July 6th, 2010
The Cazorla Natural Park, or the Parque Natural de las Sierras de Cazorla, Segura and La Villas, to give its complete name, is Spain’s largest national park and the second largest in Europe. Most definitely, one of Spain’s best kept secrets. An area of outstanding natural beauty, it was designated a UNESCO biosphere reserve in 1983 and created a natural park in 1989.
UNESCO biosphere reserve
Covering a total area of 214,000 hectares of extremely diverse terrain. The park covers almost a fifth of Jaen province. There are vast expanses of pine forests, river valleys, deep canyons, spectacular waterfalls, rivers, reservoirs and lakes. The sources of the Segura and the mighty Guadalquivir river are here. The Guadalquivir eventually flows through the cities of Cordoba and Sevilla before entering the Atlantic at Cadiz. Whereas the Segura eventually leads to the Mediterranean.

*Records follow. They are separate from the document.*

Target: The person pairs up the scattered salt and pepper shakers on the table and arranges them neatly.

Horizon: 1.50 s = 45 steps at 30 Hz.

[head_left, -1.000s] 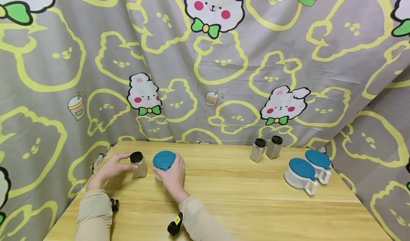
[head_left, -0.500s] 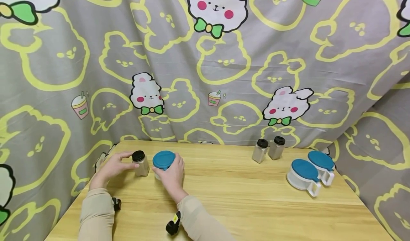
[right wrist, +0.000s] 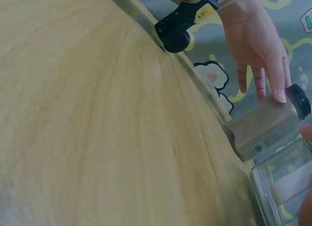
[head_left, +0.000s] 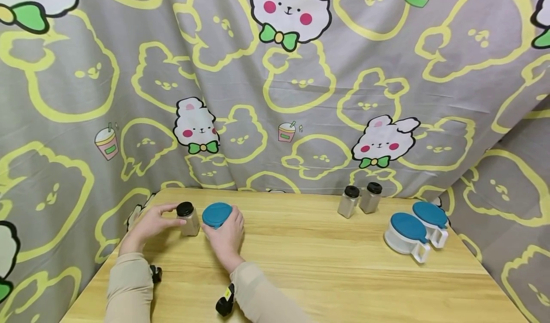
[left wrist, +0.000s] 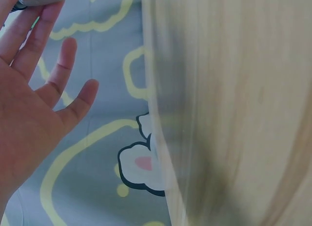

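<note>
My left hand pinches a square-sided seasoning jar with a black lid between thumb and fingers. In the right wrist view the jar stands on the table, its contents pale; the lower fingers of the left hand spread free of it in the left wrist view. My right hand grips a blue-lidded seasoning pot from its right side and covers much of its body. Close beside the jar, the pot's clear wall shows with a white piece behind it.
Two more black-lidded jars, one in front and one behind, stand at the back right. Two blue-lidded white pots with handles, the nearer and the farther, sit by the right edge. A patterned curtain hangs behind the wooden table.
My right hand and the blue-lidded pot have shifted slightly left, nearer the jar, over the last half second. The left hand keeps its hold in place.
</note>
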Available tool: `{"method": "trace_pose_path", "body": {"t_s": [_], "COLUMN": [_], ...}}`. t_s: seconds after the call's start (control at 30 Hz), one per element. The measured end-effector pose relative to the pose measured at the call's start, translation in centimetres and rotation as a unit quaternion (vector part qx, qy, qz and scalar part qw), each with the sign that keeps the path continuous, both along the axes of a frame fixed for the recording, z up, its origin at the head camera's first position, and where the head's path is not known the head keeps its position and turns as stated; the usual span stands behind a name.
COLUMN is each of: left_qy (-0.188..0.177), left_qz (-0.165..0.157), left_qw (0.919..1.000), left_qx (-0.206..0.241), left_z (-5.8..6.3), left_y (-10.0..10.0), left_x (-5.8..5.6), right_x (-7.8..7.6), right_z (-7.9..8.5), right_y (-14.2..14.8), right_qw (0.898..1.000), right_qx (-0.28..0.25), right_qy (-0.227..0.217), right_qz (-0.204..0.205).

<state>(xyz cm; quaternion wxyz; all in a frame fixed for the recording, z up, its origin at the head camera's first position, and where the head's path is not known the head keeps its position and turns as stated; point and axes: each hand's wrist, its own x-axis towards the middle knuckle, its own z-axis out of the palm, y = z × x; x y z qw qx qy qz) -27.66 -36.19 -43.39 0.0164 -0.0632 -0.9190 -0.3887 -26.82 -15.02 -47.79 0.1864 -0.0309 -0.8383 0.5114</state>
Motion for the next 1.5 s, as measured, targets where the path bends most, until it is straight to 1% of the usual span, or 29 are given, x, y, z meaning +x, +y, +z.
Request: {"method": "trace_pose_path", "body": {"t_s": [0.23, 0.47, 0.7, 0.8, 1.0, 1.2, 1.37, 1.5], "left_qy": [-0.007, -0.014, -0.019, -0.020, -0.021, -0.017, -0.015, -0.013], "left_qz": [0.009, 0.013, 0.022, 0.023, 0.022, 0.024, 0.023, 0.024], "left_qw": [0.9999, 0.9998, 0.9995, 0.9994, 0.9994, 0.9994, 0.9995, 0.9995], "left_qx": [-0.004, -0.004, -0.009, -0.014, -0.016, -0.017, -0.014, -0.016], "left_z": [-0.1, -0.2, -0.2, -0.1, 0.1, 0.3, 0.1, 0.0], "left_y": [-0.1, -0.1, -0.1, 0.0, 0.1, 0.1, 0.0, -0.1], "left_x": [0.1, 0.1, 0.2, 0.3, 0.4, 0.5, 0.3, 0.2], "right_x": [0.3, 0.5, 0.5, 0.6, 0.6, 0.6, 0.8, 0.8], "right_z": [-0.2, -0.5, -0.9, -0.8, -0.7, -0.8, -0.8, -0.8], "right_y": [-0.6, -1.0, -1.3, -1.5, -1.8, -2.1, -2.2, -2.2], "right_qw": [1.000, 1.000, 0.999, 0.999, 0.999, 0.998, 0.997, 0.997], "right_qx": [0.001, 0.006, 0.020, 0.015, 0.006, 0.015, 0.017, 0.017], "right_qy": [0.000, 0.011, 0.020, 0.014, 0.002, 0.011, 0.018, 0.014], "right_qz": [-0.011, -0.013, -0.039, -0.044, -0.045, -0.060, -0.069, -0.068]}}
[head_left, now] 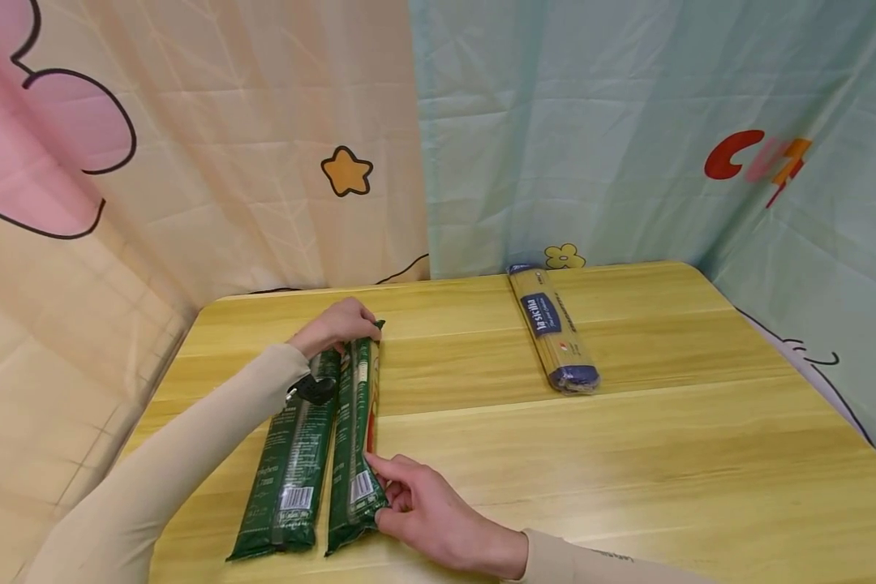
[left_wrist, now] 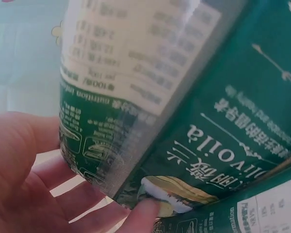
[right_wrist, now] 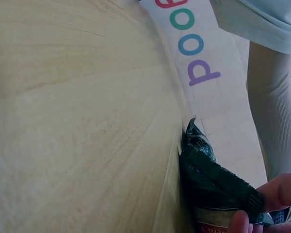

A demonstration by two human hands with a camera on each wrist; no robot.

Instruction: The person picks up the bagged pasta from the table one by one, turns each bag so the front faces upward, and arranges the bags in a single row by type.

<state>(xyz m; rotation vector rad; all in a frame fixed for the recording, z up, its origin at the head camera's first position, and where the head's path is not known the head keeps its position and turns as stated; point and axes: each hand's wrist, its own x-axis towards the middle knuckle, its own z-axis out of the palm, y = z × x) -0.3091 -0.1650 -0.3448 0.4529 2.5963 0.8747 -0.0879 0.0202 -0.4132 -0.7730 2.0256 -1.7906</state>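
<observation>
Two hands work a green packet (head_left: 350,438) lying lengthwise on the left side of a wooden table (head_left: 664,462), one hand at either end. The left hand (head_left: 336,323) reaches toward the table's far edge, back uppermost, its fingers bent over the packet's far end; the left wrist view shows thumb and fingers on the wrapper. The right hand (head_left: 441,519), in from the near right, pinches the crimped near end between thumb and fingers. The packet looks tipped, a strip of its red front showing on the right.

A second green packet (head_left: 292,462) lies just beside it toward the table's left edge, partly under the left wrist. Well apart, a blue-ended spaghetti packet (head_left: 555,332) rests near the far edge, right of the middle.

Handling the long packet well probably calls for an even, gentle hold at both ends, so that it neither bends nor twists, and for moving the ends together; a hard tug on the crimp might tear the wrapper. The left forearm slants above the second packet, so some clearance there seems wise.
</observation>
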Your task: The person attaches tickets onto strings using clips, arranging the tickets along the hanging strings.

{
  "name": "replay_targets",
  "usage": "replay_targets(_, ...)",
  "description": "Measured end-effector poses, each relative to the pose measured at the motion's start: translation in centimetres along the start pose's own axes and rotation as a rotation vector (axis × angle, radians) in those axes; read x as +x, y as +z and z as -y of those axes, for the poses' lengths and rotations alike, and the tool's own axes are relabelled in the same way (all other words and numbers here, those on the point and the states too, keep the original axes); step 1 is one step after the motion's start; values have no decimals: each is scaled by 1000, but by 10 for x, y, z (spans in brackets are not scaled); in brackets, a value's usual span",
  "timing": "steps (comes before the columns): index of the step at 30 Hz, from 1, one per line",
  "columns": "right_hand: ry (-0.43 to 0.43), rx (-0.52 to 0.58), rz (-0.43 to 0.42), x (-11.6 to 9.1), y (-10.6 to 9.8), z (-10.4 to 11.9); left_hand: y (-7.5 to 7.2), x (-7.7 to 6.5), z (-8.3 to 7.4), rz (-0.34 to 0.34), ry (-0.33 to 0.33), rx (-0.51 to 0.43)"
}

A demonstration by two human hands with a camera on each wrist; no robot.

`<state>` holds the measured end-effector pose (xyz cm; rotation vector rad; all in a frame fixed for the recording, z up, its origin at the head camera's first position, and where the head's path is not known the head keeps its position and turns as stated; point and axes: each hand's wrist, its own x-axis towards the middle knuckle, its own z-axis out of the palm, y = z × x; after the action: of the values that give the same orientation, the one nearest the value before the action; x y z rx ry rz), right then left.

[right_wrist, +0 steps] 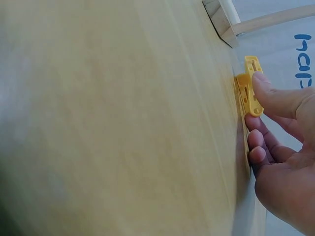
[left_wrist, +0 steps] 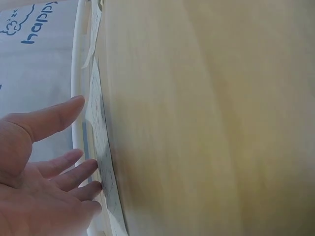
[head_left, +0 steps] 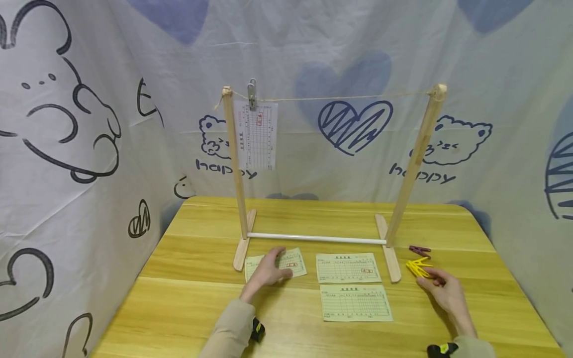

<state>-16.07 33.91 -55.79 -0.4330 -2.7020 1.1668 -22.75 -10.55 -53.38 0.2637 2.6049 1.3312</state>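
My left hand rests over a pale green printed slip at the left of the table, thumb and fingers spread apart. In the left wrist view its fingertips are right at the paper. My right hand pinches a yellow plastic clothespin between thumb and fingers, low over the wood at the right. The yellow clothespins form a small cluster in the head view. Just beyond them lies a dark purple clothespin. Between the hands lie two more slips, one above the other, the upper slip and the lower slip.
A wooden frame stands on the table, with a string across its top and a white rod low down. From the string's left end a metal clip holds a printed sheet. A patterned curtain surrounds the table.
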Motion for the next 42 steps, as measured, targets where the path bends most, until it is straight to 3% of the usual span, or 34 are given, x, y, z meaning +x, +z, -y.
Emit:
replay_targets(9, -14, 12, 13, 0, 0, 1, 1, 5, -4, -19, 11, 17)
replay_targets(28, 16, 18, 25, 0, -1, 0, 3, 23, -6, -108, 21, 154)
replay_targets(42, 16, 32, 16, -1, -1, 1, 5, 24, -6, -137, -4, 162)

By far the largest reservoir in the park, the Embalse de Tranco, is actually the first attempt at damming the river Guadalquivir just after its birth. It is also an important source of hydroelectric power for the area.
All of these areas are interspersed with jagged peaks of karst that can rise up to over 2000m. The highest peak in is the Pico Empanada at 2107m, with the lowest point of the park at 450m, nearly all of the area is above 600m. You couldn’t hope for more beautiful countryside.
Abundance of wildlife
The park has always been home to an abundance of wildlife, leading it to be severely over-hunted at one point. It was even known to be General Franco’s preferred hunting area. During the 1950s the area was declared a national hunting reserve, with the idea of increasing the numbers of game. Various species were reintroduced with Mouflon brought in from France, fallow dear from the mountains of Segovia and stocks of red deer and wild boar replenished. The experiment was a success and the subsequent declaration of the park being a natural park, with far greater controls on hunting, has meant the region is one of the best in Spain for observing wild animals.
Coupled with an impressive number of birds of prey – several types eagle, griffons, vultures, goshawks – and the exceptional flora – over 2000 species with at least two dozen of them endemic to the park, you begin to get a feel for what Cazorla national park is all about. A natural paradise.